Dapatku dengar ponsel Alex berbunyi, ku kira awalnya ponsel ku yang berdering ternyata ponsel Alex. Alex berjalan menjauh dariku dan satu menit kemudian ia kembali berdiri di sampingku. Lalu, kami berjalan kembali dan tak kusangka aku sudah masuk ke dalam gedung sekolah baru ku! Tembok bata dengan bau rumput segar membuat ku releks berada disini.
Ah, hampir aku lupa karna terlalu terlena pemandangannya. Ngomong-ngomong dimana ruang konselor?, aku bertanya dalam diriku sendiri
"Kau tidak ingin ke ruang konselor? Kau kan murid baru." ujar Alex, aku hanya mengangguk kecil.
"Ya, aku ingin. Tapi aku tidak tahu dimana letaknya, sekolah ini bahkan lebih luas jika di bandingkan dengan perpustakaan kota di Indonesia. Dan aku pastikan akan susah mencarinya seorang diri."

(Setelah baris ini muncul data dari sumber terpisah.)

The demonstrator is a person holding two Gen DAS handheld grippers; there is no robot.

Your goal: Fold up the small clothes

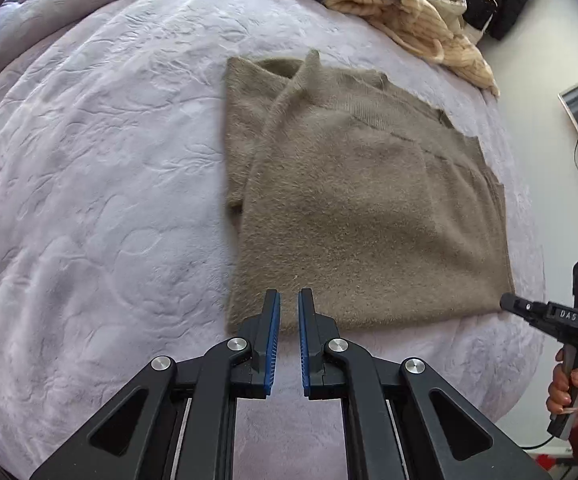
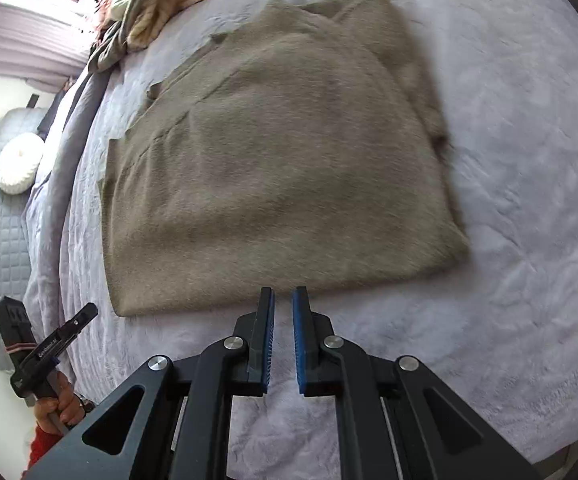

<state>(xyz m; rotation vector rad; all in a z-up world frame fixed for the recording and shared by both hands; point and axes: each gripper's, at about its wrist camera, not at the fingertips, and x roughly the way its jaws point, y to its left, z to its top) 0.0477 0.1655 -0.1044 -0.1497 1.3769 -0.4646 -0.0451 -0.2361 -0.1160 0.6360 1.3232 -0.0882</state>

"Mari, akan kuantarkan kau keruangan Pak Pense." tawar Alex.
"Tapi—tapi kan kau bilang kau ada kerja kelompok? Bagaimana jika teman-teman kelompokmu itu marah karna kau terlambat?"
"Aku memang sudah terlambat," jawab Alex santai.
"Lalu kenapa—"
"Itu salah mereka. Mereka bilang akan bertemu di sekolah, tapi tadi Veronica menelfon dan berkata bahwa mereka menungguku di rumah Lyle. Bagaimana bisa mereka mengganti jadwal tempat pertemuan tanpa memberi tahuku terlebih dahulu—ah, sudah lupakan saja." kata Alex yang memotong perkataanku.
"Mari kuantarkan," lanjutnya yang langsung menarikku menuju ruang kepala sekolah.
"Alex, memangnya akan ada konselor jika di hari libur seperti ini? Bagaimana jika aku sudah datang kemari dan dia tidak ada?" Alex tersenyum simpul, kuakui dia manis jika sedang tersenyum seperti itu.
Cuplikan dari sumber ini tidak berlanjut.